Née en 1951, Patrizia Runfola est morte brutalement en 1999, à l'âge de quarante-huit ans. Professeur à l Académie des Beaux-Arts de Brera, elle collaborait à de nombreuses revues et journaux italiens, mettait en oeuvre des catalogues d'expositions qui embrassaient les champs de l'art, de la photographie, du théâtre et, en général, des avant-gardes du XXe siècle. Elle a écrit de splendides essais critiques, par exemple sur Hugo von Hofmannsthal. Son activité et sa fantaisie se déplaçaient entre l Italie, la France et Prague, ville à laquelle elle a consacré plusieurs essais, dont Prague au temps de Kafka qui reparaîtra, en septembre 2002, à La Différence. Mais son chef-d’œuvre est, sans conteste, Leçons de ténèbres.

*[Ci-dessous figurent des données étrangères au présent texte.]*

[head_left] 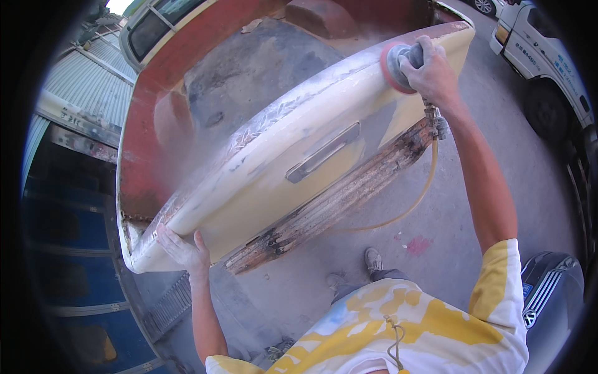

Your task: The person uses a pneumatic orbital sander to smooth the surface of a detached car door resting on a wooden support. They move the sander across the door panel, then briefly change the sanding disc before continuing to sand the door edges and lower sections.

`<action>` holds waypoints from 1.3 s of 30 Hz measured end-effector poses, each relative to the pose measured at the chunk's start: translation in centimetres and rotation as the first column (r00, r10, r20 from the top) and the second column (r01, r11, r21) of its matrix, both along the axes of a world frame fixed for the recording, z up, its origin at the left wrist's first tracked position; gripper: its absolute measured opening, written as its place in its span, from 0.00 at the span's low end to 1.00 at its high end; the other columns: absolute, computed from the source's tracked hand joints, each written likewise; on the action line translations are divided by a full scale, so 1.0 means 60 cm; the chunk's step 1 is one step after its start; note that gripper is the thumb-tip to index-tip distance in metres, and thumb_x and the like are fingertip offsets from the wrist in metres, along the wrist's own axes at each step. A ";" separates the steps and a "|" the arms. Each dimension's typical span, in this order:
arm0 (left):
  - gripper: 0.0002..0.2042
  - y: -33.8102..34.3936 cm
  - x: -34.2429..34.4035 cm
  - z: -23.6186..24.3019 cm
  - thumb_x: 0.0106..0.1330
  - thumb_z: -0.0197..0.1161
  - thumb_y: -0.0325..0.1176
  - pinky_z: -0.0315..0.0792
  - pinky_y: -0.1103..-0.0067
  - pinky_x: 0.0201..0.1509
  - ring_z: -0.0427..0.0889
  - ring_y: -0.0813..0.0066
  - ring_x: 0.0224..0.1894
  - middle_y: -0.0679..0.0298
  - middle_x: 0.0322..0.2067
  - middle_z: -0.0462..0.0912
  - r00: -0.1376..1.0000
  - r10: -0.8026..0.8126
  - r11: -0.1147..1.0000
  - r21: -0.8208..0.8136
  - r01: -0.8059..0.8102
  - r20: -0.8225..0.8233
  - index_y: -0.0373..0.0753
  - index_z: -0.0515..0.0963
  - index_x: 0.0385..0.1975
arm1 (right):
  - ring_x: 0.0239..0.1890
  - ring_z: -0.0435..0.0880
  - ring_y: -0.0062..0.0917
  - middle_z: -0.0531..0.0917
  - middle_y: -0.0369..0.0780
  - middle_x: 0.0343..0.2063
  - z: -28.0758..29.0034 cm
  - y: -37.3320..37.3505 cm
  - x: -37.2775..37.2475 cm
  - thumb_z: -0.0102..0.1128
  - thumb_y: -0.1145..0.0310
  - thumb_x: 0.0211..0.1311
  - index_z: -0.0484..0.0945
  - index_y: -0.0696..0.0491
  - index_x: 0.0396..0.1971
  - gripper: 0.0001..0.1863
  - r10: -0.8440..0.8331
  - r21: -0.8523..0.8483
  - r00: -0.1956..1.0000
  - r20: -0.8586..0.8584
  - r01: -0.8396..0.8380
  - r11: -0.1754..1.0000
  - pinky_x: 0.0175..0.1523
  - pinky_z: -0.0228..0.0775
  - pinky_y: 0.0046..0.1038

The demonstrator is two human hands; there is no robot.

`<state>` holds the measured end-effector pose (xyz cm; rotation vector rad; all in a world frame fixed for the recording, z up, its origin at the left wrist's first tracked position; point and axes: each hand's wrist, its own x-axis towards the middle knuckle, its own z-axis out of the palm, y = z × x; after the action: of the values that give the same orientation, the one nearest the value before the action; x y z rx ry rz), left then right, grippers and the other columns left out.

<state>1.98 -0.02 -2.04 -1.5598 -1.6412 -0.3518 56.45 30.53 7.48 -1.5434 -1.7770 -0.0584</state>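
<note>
In front of me is the cream-coloured tailgate (249, 193) of a pickup, with grey patches and a recessed handle slot (324, 153). My right hand (433, 75) is wrapped round a round orbital sander (392, 67). The sander's reddish pad rests against the tailgate's upper right part. From its fitting (433, 118) a thin yellowish air hose (428, 184) curves down and left. Dusty and with fingers stretched out, my left hand (184, 249) lies on the tailgate's lower left end and holds nothing.
Behind the tailgate lies the dusty cargo bed (255, 68) with red walls. A worn, peeling bumper (336, 199) juts out below it. At right stand a white truck (539, 62) and a dark car (551, 299). Blue panels (68, 249) line the left, beside a floor grate (171, 311).
</note>
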 end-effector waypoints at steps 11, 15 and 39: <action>0.29 0.116 0.066 0.092 0.80 0.45 0.53 0.69 0.57 0.65 0.77 0.44 0.60 0.44 0.56 0.79 0.979 -0.078 0.986 -0.127 0.104 0.190 0.30 0.75 0.59 | 0.36 0.79 0.36 0.74 0.45 0.38 -0.100 -0.259 -0.321 0.61 0.66 0.59 0.75 0.46 0.50 0.18 0.405 0.248 0.913 0.051 -0.404 0.880 0.37 0.78 0.36; 0.27 0.139 0.055 0.121 0.80 0.45 0.51 0.73 0.60 0.60 0.82 0.47 0.53 0.47 0.48 0.85 0.918 0.000 0.962 -0.252 0.110 0.398 0.30 0.81 0.51 | 0.37 0.80 0.39 0.75 0.46 0.40 -0.091 -0.249 -0.306 0.65 0.65 0.56 0.75 0.46 0.50 0.20 0.402 0.236 0.915 0.026 -0.397 0.887 0.37 0.78 0.37; 0.20 0.147 0.062 0.115 0.78 0.49 0.43 0.73 0.61 0.54 0.82 0.47 0.48 0.50 0.43 0.85 0.923 0.010 0.975 -0.208 0.076 0.385 0.34 0.82 0.46 | 0.42 0.84 0.45 0.78 0.50 0.45 -0.036 -0.091 -0.147 0.68 0.56 0.60 0.77 0.48 0.49 0.20 0.084 0.055 0.970 -0.227 -0.073 0.996 0.45 0.81 0.44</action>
<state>5.72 8.77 4.89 -1.7671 -2.0129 -0.5377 47.64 25.08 5.33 -1.3859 -1.6401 0.1127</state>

Prague, la ville des gens bizarres et des visionnaires, ce "cœur inquiet de la Mitteleuropa", comme l'écrivait le poète Oscar Wiener, où, si l'on en croit Robert Musil, "se rencontrent les axes ancestraux du monde", est un piège qui ne pardonne pas.
Il n'y a pas si longtemps, la longue silhouette de Franz Kafka s'allongeait comme une ombre à l'heure du crépuscule dans la solitude dépouillée des places inondées par la nuit.
- Je vois une ville au loin, est-ce celle dont tu parles ?
- C'est possible, mais je ne comprends pas que tu puisses distinguer une ville là-bas, je ne vois quelque chose que depuis que tu as attiré mon attention, et encore ce n'est guère plus que quelques contours dans le brouillard.